Health

All Your Most Pressing Health Questions About ‘Survivor,’ Asked and Answered

Benjamin “Coach” Wade, one of Survivor’s most iconic competitors, appeared on three seasons that are particularly big among die-hard fans (Tocantins, Heroes vs. Villains, and South Pacific). He tells SELF that, during his runs on the show, he was sometimes able to take medications—but not always. In that personal medical box that you’re allowed to keep at camp, people also stash preapproved drugs: “[Production] checks it out, and you turn it in beforehand,” he explains. For him, that was hit or miss. “I had a prescription for allergies, and for some reason, they didn’t let it in the game [the third time]—the first two times, they did.” He says that certain meds just aren’t kosher, even if you take them regularly at home: “They won’t let Ambien or anything like that in there. Or probably Xanax—that’s a big no-no.” (CBS declined to comment about whether prescribed stimulants, sleeping pills, or benzodiazepines are permitted on the show.)

What about OTC meds, like if you have a headache or are vomiting? Coach laughed when this question was raised—“Give me a break!”—but says that contestants received supplements: “When I did it, they had a calcium tablet and a multivitamin.”

Do players’ teeth get really mossy and disgusting?

Absolutely they do! Apparently, the options when it comes to plaque removal are more or less the same materials contestants use to build their shelters. “You take a palm frond, the stem of it or the leaf, and you just get a little thin sliver, and you poke it between your teeth. It’s kind of like floss,” Coach says, adding that he also did his best to brush with “a small stick.”

Chong shredded a plant rather than using a twig, she says: “I personally chomped on softer pieces of bamboo to create a little ‘brush’ out of the stem and used that to scrub my teeth.”

Alternatively, Coach says, “A lot of us used our fingernails.”

Can castaways use sunscreen and bug spray?

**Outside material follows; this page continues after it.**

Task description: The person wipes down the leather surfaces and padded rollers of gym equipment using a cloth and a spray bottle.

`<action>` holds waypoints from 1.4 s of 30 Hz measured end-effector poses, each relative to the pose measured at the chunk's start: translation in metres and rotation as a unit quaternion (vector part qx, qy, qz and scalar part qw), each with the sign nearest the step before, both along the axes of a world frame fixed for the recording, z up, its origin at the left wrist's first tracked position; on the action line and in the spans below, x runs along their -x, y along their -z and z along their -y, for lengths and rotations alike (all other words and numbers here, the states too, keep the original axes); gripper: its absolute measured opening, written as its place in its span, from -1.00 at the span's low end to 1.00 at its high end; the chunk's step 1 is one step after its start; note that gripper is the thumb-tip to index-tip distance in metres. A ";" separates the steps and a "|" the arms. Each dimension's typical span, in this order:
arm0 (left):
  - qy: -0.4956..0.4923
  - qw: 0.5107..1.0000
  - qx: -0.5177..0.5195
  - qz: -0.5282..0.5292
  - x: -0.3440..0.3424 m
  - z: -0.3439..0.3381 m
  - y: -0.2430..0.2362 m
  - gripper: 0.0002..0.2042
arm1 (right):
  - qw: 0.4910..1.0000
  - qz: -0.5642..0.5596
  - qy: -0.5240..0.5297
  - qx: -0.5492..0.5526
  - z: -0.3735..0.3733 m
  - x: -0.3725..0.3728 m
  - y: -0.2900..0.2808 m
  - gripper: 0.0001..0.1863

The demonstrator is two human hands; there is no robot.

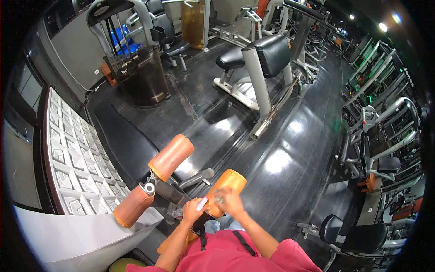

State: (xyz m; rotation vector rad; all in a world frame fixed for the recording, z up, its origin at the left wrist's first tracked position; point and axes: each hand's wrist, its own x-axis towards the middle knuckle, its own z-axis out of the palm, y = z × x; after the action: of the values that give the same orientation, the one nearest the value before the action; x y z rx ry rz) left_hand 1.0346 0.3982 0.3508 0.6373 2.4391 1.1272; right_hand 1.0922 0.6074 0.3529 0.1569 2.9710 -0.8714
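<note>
An orange padded roller (234,179) of a bench stands tilted right in front of me. My right hand (230,202) presses against its side, fingers curled over something small and greyish, slightly blurred, that I cannot make out. Close by on the left, my left hand (192,210) is closed around a small pale, flat-looking object (201,204) beside the roller's lower end; its kind is unclear. Farther left, two more worn orange-brown rollers, an upper one (171,157) and a lower one (134,206), sit on a metal joint (149,187) at the end of a black bench pad (124,140).
A white patterned wall panel (81,158) and a pale ledge (90,240) border the left side. A grey-framed machine with black pads (267,56) stands ahead on the dark shiny floor (294,149). More machines and a black seat (362,236) line the right.
</note>
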 end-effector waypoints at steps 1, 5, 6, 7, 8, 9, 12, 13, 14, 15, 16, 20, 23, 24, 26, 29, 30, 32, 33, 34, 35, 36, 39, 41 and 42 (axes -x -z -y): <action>0.002 1.000 0.031 0.004 0.001 0.004 0.000 -0.64 | 0.999 -0.001 -0.037 0.005 0.022 -0.013 -0.006 -0.64; -0.019 0.999 0.036 -0.012 0.003 0.005 0.010 -0.65 | 0.992 0.017 -0.114 0.051 0.052 -0.035 -0.019 -0.62; -0.015 0.999 0.031 -0.023 0.002 0.005 0.009 -0.64 | 0.992 0.016 -0.113 0.049 0.046 -0.035 -0.020 -0.62; -0.012 0.999 0.027 -0.034 0.002 0.006 0.006 -0.64 | 0.991 0.026 -0.124 0.042 0.036 -0.031 -0.025 -0.64; -0.012 0.999 0.027 -0.036 0.003 0.006 0.004 -0.64 | 0.990 0.036 -0.135 0.035 0.026 -0.028 -0.030 -0.66; -0.005 1.000 0.026 -0.015 0.005 0.005 0.002 -0.62 | 0.989 0.035 -0.136 0.034 0.015 -0.021 -0.029 -0.66; 0.008 0.999 0.041 0.018 0.009 0.001 -0.001 -0.59 | 0.999 -0.020 -0.032 0.018 -0.031 0.002 -0.016 -0.67; 0.012 0.998 0.055 0.029 0.009 0.000 -0.001 -0.58 | 1.000 -0.017 0.009 0.019 -0.044 0.009 -0.018 -0.67; 0.010 0.998 0.057 0.030 0.010 0.004 0.000 -0.58 | 1.000 -0.016 0.007 0.021 -0.048 0.018 -0.028 -0.67; 0.008 0.998 0.064 0.029 0.011 0.007 0.001 -0.57 | 0.999 -0.015 0.046 0.023 -0.051 0.025 -0.039 -0.63; 0.009 0.997 0.067 0.028 0.013 0.007 0.001 -0.56 | 0.996 -0.014 0.088 0.022 -0.054 0.028 -0.046 -0.59; 0.016 0.996 0.070 0.054 0.021 0.006 0.005 -0.55 | 0.980 -0.069 0.186 0.001 -0.050 0.027 -0.037 -0.40; 0.023 0.993 0.078 0.091 0.031 0.013 0.014 -0.56 | 0.976 -0.049 0.211 -0.025 -0.021 0.019 -0.033 -0.41; 0.033 0.992 0.053 0.108 0.035 0.016 0.020 -0.57 | 0.974 -0.067 0.214 -0.026 -0.011 0.017 -0.033 -0.43; 0.055 0.990 0.024 0.131 0.039 0.009 0.018 -0.59 | 0.981 -0.053 0.187 -0.029 -0.008 0.006 -0.020 -0.44; 0.059 0.986 0.047 0.148 0.046 0.008 0.023 -0.60 | 0.991 -0.055 0.116 -0.024 0.016 -0.015 -0.008 -0.47; 0.063 0.986 0.045 0.149 0.049 0.007 0.026 -0.60 | 0.997 -0.055 0.046 -0.027 0.025 -0.024 -0.005 -0.47; 0.070 0.985 0.026 0.154 0.052 0.017 0.032 -0.60 | 0.998 -0.056 -0.033 -0.020 0.040 -0.029 -0.015 -0.46; 0.066 0.985 0.030 0.154 0.054 0.020 0.036 -0.60 | 0.998 -0.020 -0.039 0.034 0.043 -0.031 -0.020 -0.47; 0.069 0.983 0.044 0.165 0.056 0.018 0.039 -0.60 | 0.995 0.018 -0.042 0.086 0.041 -0.033 -0.026 -0.47; 0.073 0.980 0.059 0.174 0.058 0.016 0.041 -0.60 | 0.995 0.019 -0.040 0.087 0.031 -0.032 -0.024 -0.47; 0.080 0.977 0.053 0.191 0.059 0.016 0.042 -0.60 | 0.997 0.013 -0.063 0.043 0.014 -0.029 -0.019 -0.47; 0.075 0.977 0.041 0.195 0.060 0.014 0.042 -0.61 | 0.999 -0.028 -0.045 0.013 -0.028 -0.002 -0.020 -0.53; 0.075 0.986 0.023 0.146 0.054 0.021 0.037 -0.60 | 0.998 -0.047 -0.013 0.040 -0.038 0.016 -0.035 -0.53; 0.082 0.992 0.003 0.098 0.050 0.022 0.034 -0.60 | 0.997 -0.064 0.042 0.033 -0.042 0.024 -0.038 -0.53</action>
State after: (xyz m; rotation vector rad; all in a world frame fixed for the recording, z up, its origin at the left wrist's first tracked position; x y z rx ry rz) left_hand 0.9848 0.3762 0.3163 0.6773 2.1810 1.0632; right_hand 1.0686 0.6497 0.3911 0.2325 3.0689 -1.0252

On the show, you never see people putting on SPF or blasting themselves with insect repellent, but in a tropical environment that often has extreme weather, skipping either seems straight-up dangerous. (The show currently films in Fiji, but in previous years, including during the seasons featuring Coach, it took place in different locations.)

These products are, in fact, provided by production and kept close at hand at camp. “Sunscreen and bug spray are always available inside our medical box, which is situated far enough away from our shelter that you can never see us there,” Chong says, because the show doesn’t break the fourth wall in that way.

“The cameras don’t go there—it’s like your personal space,” Coach explains. That was a good thing for Chong, who says that she was so disoriented from not sleeping that she once bug-sprayed herself directly in the face.

Coach says that, during his tenure, contestants used a hybridized product for both critter and sun protection. “On all three [of my] seasons, they gave us ‘bug and sun’—it’s like a combination. It was, ‘Jack of all trades, master of none.’” He explains that the product protected him at least a little from sunburn, but bugs still feasted on him and others on the show. “Every season, you see people with massive bites on their legs,” he says. “When I slept in Tocantins, I could cover up most of my body, except for my hands—I would put ’em in my pants pocket, and there were two inches where [my skin] wasn’t covered. There’d literally be a hundred bites when I woke up—and that was slathering on the bug and sun.”

Are people worried about encountering toxic plants or venomous animals?

If you’re living among wild animals and God knows what kind of plant life, it would make sense to be on high alert. In terms of anything hazardous getting into the drinking water, Chong says there are protections in place: “Production provides potable water inside the well—the container was always filled and had a lid so that nasty creepy crawlies couldn’t get in,” she says.